Problem: Leaving out the images, repeat all the lines below exactly.

Given information:
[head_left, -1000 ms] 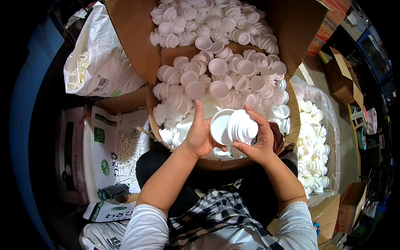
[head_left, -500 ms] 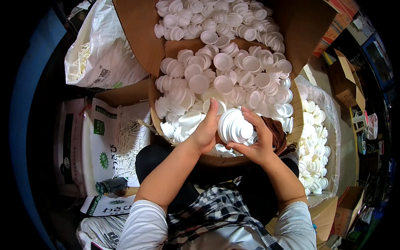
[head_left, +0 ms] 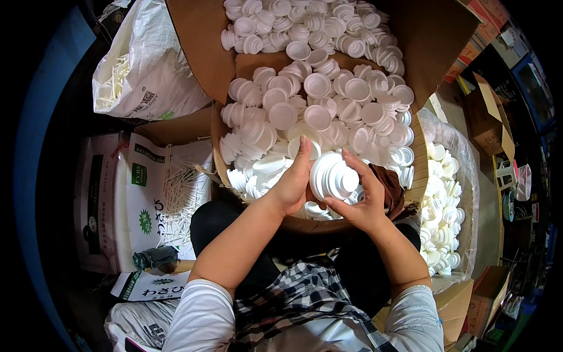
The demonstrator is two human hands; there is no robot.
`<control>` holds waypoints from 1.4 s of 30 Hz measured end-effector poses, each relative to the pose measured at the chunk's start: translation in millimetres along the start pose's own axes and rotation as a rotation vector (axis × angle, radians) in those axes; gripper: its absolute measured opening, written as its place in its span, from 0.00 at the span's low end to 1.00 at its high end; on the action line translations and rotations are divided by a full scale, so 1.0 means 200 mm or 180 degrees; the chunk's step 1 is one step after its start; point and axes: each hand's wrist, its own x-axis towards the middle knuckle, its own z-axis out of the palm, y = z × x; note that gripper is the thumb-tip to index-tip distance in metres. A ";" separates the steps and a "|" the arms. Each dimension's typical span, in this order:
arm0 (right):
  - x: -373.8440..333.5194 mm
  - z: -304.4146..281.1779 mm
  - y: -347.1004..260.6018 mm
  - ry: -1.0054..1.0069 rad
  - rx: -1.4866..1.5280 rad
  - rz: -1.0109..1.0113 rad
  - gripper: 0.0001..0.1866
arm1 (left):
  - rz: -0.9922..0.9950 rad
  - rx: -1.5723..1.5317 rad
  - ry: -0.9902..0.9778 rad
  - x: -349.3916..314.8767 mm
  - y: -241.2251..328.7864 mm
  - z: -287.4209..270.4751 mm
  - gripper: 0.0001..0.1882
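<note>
Between my two hands is a white, round plastic piece with stepped rings [head_left: 334,177], its narrower end turned to the right. My left hand [head_left: 293,183] closes on its wide rim, thumb pointing up. From the other side, the fingers and thumb of my right hand [head_left: 368,202] curl around its narrower end. Both hands are over the near edge of a large cardboard box [head_left: 417,158] heaped with similar white stepped plastic pieces [head_left: 316,86]. A brown cloth [head_left: 388,186] lies just beyond my right hand, at the box's right edge.
Left, a white woven sack [head_left: 170,88] and a printed carton [head_left: 114,199] hold thin white sticks [head_left: 176,199]. A dark green object [head_left: 155,258] lies on the carton's near side. To the right, a plastic-lined container [head_left: 469,176] holds more white pieces; an open cardboard box [head_left: 489,123] stands beyond.
The view has shifted slightly. Both hands keep their hold on the white stepped piece, with almost no change in its position or tilt.
</note>
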 end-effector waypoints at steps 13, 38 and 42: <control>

Written reply:
[head_left, -1000 ms] 
[head_left, -500 ms] 
[head_left, +0 ms] 
The demonstrator is two human hands; there is no robot.
`<control>` holds waypoints from 1.4 s of 30 Hz measured end-effector poses, each relative to the pose measured at the chunk's start: translation in millimetres along the start pose's own axes and rotation as a rotation vector (axis × angle, radians) in those axes; gripper: its absolute measured opening, written as its place in its span, from 0.00 at the span's low end to 1.00 at its high end; on the action line translations and rotations are divided by a full scale, so 1.0 means 200 mm or 180 degrees; the chunk's step 1 is one step after its start; point and axes: each hand's wrist, its own x-axis towards the middle knuckle, its own z-axis out of the palm, y = z × x; note that gripper is the thumb-tip to index-tip distance in metres. A ";" separates the steps and a "|" the arms. Each dimension's typical span, in this order:
arm0 (right):
  - x: -373.8440..333.5194 mm
  - z: -304.4146..281.1779 mm
  - y: -347.1004..260.6018 mm
  - ry: -1.0054..1.0069 rad
  - rx: -1.4866..1.5280 rad
  - rz: -1.0109..1.0113 rad
  - gripper: 0.0001..0.1866
arm1 (left):
  - rz: -0.9922..0.9950 rad
  - rx: -1.5723..1.5317 rad
  - ry: -0.9902..0.9778 rad
  - x: -349.3916..314.8767 mm
  - y: -241.2251..328.7864 mm
  - z: -287.4209..270.4751 mm
  - gripper: 0.0001..0.1882
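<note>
Between my two hands is a white, round plastic piece with stepped rings [head_left: 334,177], its narrower end turned to the right. My left hand [head_left: 293,183] closes on its wide rim, thumb pointing up. From the other side, the fingers and thumb of my right hand [head_left: 368,202] curl around its narrower end. Both hands are over the near edge of a large cardboard box [head_left: 417,158] heaped with similar white stepped plastic pieces [head_left: 316,86]. A brown cloth [head_left: 388,186] lies just beyond my right hand, at the box's right edge.
Left, a white woven sack [head_left: 170,88] and a printed carton [head_left: 114,199] hold thin white sticks [head_left: 176,199]. A dark green object [head_left: 155,258] lies on the carton's near side. To the right, a plastic-lined container [head_left: 469,176] holds more white pieces; an open cardboard box [head_left: 489,123] stands beyond.
The view has shifted slightly. Both hands keep their hold on the white stepped piece, with almost no change in its position or tilt.
</note>
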 end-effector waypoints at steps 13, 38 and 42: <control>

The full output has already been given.